On s’en doutait. Le journal officiel du 6 novembre 2018 l’a confirmé[1]. L’ensemble des traitements de données relatives à la santé mis en œuvre par les établissements de santé ou médico-sociaux pour la prise en charge des personnes doit désormais obligatoirement faire l’objet d’une évaluation d’impact sur la vie privée, plus connue sous l’acronyme anglo-saxon « PIA[2] ».

Pourquoi s’y attendait-on ? Vous vous rappellerez peut-être que le « Groupe de l’Article 29 », désormais appelé le Comité Européen de la Protection des Données, – qui rassemble l’ensemble des « CNIL européennes » – avait fait paraître des lignes directrices listant neuf critères pour déterminer les cas où une PIA serait obligatoire ou recommandée. Le Groupe avait alors considéré que l’obligation naissait lorsque deux de ces critères étaient remplis. Or, dans ces critères figuraient notamment les traitements :

– de données sensibles, dont les données relatives à la santé font partie ;

– de masse, pour lequel il était justement donné l’exemple d’un traitement concernant tous les patients d’un hôpital ;

– de données relatives à des personnes vulnérables, telles que les patients et usagers.

Pour considérer que les traitements de données de santé mis en œuvre par les établissements de santé ou les établissements médico-sociaux pour la prise en charge des personnes relevaient de l’obligation de réaliser une PIA, la CNIL a donc in fine retenu les critères « Données sensibles » et « Personnes vulnérables ». Conséquence logique : peu importe la taille de l’établissement ou du service. Seule compte la nature juridique de la personne morale.

Il fallait faire un choix, certes. Mais ce choix pourrait permettre à des cabinets d’imagerie multisites partageant le même système d’information d’échapper à l’obligation, là où le plus petit EHPAD y serait tenu. En effet, l’acception de la notion d’ « entrepôt de données de santé[3] » ne semble viser que des bases constituées à des fins de recherche, ce qui permettrait à un PACS partagé entre différents sites d’échapper à la PIA[4].

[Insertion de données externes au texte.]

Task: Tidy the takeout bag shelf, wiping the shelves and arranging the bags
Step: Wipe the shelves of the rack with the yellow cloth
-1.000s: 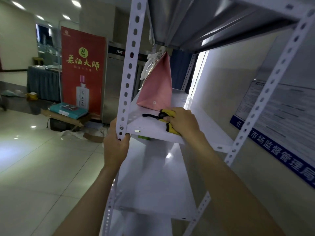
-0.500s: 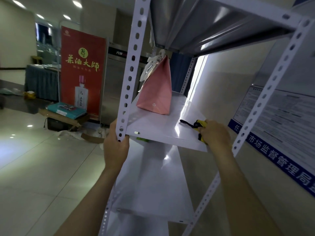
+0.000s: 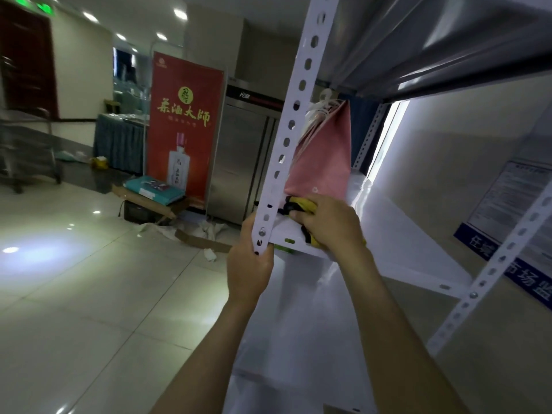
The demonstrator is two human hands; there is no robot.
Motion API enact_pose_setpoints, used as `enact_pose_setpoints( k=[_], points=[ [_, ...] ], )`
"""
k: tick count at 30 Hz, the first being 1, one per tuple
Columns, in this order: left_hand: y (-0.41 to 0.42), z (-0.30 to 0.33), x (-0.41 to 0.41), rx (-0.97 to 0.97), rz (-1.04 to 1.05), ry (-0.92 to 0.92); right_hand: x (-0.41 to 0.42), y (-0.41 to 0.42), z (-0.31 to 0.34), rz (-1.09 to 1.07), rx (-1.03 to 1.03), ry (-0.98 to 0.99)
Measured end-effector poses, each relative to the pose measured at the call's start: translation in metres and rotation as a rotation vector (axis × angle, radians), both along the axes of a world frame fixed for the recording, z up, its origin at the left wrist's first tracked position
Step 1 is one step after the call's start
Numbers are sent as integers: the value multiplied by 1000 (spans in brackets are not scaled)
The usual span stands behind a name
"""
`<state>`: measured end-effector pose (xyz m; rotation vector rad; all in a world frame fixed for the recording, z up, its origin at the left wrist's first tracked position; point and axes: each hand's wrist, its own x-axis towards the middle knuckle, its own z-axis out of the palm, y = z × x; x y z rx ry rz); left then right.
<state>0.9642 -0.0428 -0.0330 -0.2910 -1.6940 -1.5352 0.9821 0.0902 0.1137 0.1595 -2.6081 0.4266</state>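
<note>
yellow cloth (image 3: 301, 204) under right hand (image 3: 328, 224) grip

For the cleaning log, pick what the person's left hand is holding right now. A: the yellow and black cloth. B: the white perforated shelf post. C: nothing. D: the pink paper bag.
B: the left hand grips the white perforated shelf post at shelf level, while the right hand presses the yellow and black cloth.

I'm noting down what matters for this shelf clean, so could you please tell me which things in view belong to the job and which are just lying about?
Part of the job:
- yellow cloth under the right hand
- white shelf
- pink paper bag
- perforated upright, held by the left hand

Just lying about:
- red banner
- teal box
- cardboard scraps on the floor
</note>
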Motion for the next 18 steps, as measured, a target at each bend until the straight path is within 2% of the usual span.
enact_pose_setpoints(
  k=[5,8,13,18],
  points=[
    [-2,0,2,-34,-12,19,17,-4,1,85,-26,-45],
    [-3,1,2,-29,-21,-20,43,-13,-11,82,-57,68],
    [-6,2,9,-20,-95,-33,87,-13,-31,14,68,184],
    [-10,3,17,30,-181,-104,123,-6,-64,59,-7,295]
  ],
)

Qu’en est-il ailleurs en UE ? Le CEPD a vocation à harmoniser les pratiques des autorités de protection des données. Cette mission s’est traduite en l’occurrence par l’obligation pour chacune de lui soumettre la liste des traitements soumis à l’obligation de réaliser une PIA. Et lorsque l’on prend connaissance des avis rendus[5], on constate que le CEPD n’a pas craint de l’exercer à fond. La CNIL s’est ainsi vue adresser 6 « recommandations », dont certaines très précises à propos de l’utilisation des données biométriques, génétiques et de localisation. Partant de là, il y a fort à parier que la situation des hôpitaux, cliniques et établissements médico-sociaux du reste de l’UE ne sera pas plus souple, si cela peut en consoler certains…

Pierre Desmarais
Avocat
IS027001LI / ISO27005RM


[1] Délibération n° 2018-327 du 11 octobre 2018 portant adoption de la liste des types d’opérations de traitement pour lesquelles une analyse d’impact relative à la protection des données est requise.

[2] Pour Privacy Impact Assessment.

[3] Ces entrepôts, ainsi que les registres, sont soumis à l’obligation de réalisation d’une PIA.

[4] L’usage du conditionnel est ici du au fait qu’il peut être obligatoire de réaliser une PIA en présence d’un risque élevé sur le traitement, et ce même si un seul critère est satisfait.